After a day of driving and work, my hosts served a vegetarian curry for dinner. I enjoyed the table conversation — particularly the part about Chicago politics — and we covered how the work environment had changed and is changing. It creates a constant uncertainty, whether it is getting a resume format correct, social behavior at work, or diminished expectations for career advancement. As a member of the boomer generation, I took a bit of good-natured flak about how easy I had it. I didn’t argue. The work paradigm shifted.

I was up early the next day. The instant espresso in my travel bag helps in an unfamiliar place: I can make my own coffee while the household slumbers. The plan that day was a trip to buy groceries when Aldi opened.

Grocery shopping is different when a person doesn’t have a lot of money. When an item attracts interest, there is an immediate query into low-cost grocers like Walmart to compare prices. When the budget is tight, spending a few minutes cost-comparing is time well spent.

We wore face masks into the grocer. When money is tight, it is not worth the risk of exposure to influenza, COVID-19, or other human-transmitted diseases. Being sick means less time to earn income, and that matters.

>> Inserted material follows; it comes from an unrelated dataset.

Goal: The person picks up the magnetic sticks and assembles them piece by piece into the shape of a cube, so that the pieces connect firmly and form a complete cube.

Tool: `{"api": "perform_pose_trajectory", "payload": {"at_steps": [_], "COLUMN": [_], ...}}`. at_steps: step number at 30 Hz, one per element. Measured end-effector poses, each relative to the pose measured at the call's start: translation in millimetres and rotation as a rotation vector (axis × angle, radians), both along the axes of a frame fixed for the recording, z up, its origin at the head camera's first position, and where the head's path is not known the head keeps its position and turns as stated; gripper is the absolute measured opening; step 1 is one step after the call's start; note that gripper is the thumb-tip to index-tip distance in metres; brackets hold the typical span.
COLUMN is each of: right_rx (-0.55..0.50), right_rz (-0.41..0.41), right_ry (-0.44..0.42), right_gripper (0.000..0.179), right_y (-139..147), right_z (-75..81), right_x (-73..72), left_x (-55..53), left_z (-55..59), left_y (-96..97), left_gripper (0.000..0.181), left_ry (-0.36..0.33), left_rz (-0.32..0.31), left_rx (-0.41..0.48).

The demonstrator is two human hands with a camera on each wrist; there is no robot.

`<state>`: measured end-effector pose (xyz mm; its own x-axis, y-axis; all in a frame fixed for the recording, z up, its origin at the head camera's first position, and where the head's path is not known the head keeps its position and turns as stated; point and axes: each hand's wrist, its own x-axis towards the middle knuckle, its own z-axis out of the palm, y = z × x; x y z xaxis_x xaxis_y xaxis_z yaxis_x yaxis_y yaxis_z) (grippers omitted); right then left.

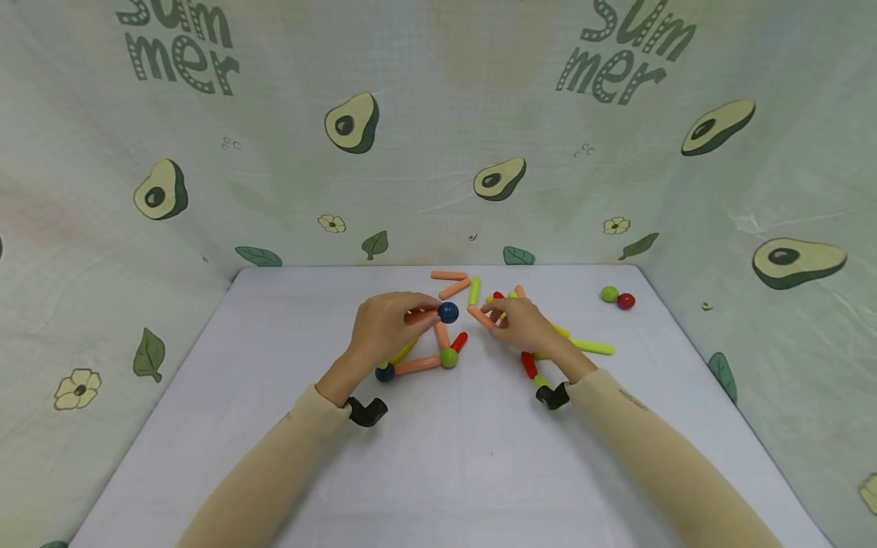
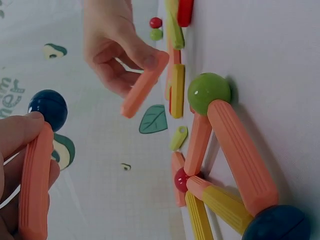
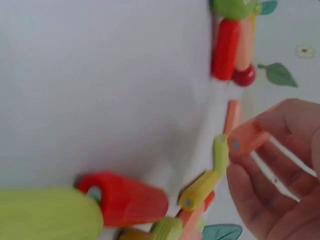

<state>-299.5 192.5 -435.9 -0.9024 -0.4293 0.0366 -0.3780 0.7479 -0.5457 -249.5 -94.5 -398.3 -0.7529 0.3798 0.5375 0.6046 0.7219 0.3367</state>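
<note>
My left hand (image 1: 392, 326) pinches a salmon-coloured toy rod (image 2: 36, 185) with a dark blue ball (image 1: 448, 312) at its end, raised over the table. Across from it, my right hand (image 1: 524, 323) holds another salmon rod (image 1: 482, 317) between thumb and fingers, its near end pointing toward the blue ball with a gap between. Below the left hand lies a joined frame of rods and balls: a green ball (image 2: 209, 93), a salmon rod (image 2: 242, 157), a second blue ball (image 2: 280, 225) and a red ball (image 2: 182, 179) with yellow rods.
Loose salmon rods (image 1: 448, 275) and a lime rod (image 1: 475, 291) lie at the back. Red, yellow and lime rods (image 1: 592, 347) are scattered around and under the right hand. A green ball (image 1: 609, 294) and a red ball (image 1: 626, 301) sit at the back right, near the printed cloth (image 1: 438, 198).
</note>
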Motion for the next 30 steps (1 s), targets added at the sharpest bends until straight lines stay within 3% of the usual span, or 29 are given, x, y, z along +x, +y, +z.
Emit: {"api": "perform_pose_trajectory", "payload": {"at_steps": [6, 10, 16, 30], "right_rx": [-0.201, -0.286, -0.313, -0.352], "right_rz": [0.169, 0.226, 0.245, 0.232], "right_ry": [0.008, 0.011, 0.044, 0.082], "right_gripper": [0.031, 0.032, 0.035, 0.036], "right_y": [-10.0, -19.3, -32.6, -44.2], "right_z": [1.9, 0.6, -1.3, -17.4], "right_x": [19.3, 29.1, 34.2, 27.4], "left_x": [-0.1, -0.2, -1.3, -0.6], "left_z": [0.0, -0.5, -2.1, -1.6], "left_y": [0.2, 0.2, 0.6, 2.0], "left_gripper": [0.025, 0.024, 0.024, 0.023], "left_ry": [-0.001, 0.007, 0.029, 0.048], "left_rz": [0.003, -0.003, -0.010, -0.029], "left_rx": [0.007, 0.011, 0.014, -0.005]}}
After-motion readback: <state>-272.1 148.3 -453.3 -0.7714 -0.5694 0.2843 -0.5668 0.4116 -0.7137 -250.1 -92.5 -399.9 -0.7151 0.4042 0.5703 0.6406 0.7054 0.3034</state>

After groceries were put away, we said our goodbyes and I got into the car — packed with boxes traveling with me into storage — and headed to the Jane Addams Memorial Tollway, westward bound. It is good to be with family, even if only a short while.

I stopped at the Belvidere Oasis which was busy and noisy with commercial drivers talking on Bluetooth devices. There was little social distance between us. I ate a large Caesar salad for lunch, then headed west.

It was raining when I started, yet the sky cleared toward the Mississippi River. WVIK Public Radio in Rock Island came into range, a marker of getting closer to home. Familiar miles passed quickly.

Entering Iowa, I turned off the radio and focused on the road ahead, taking in a landscape on the cusp of spring.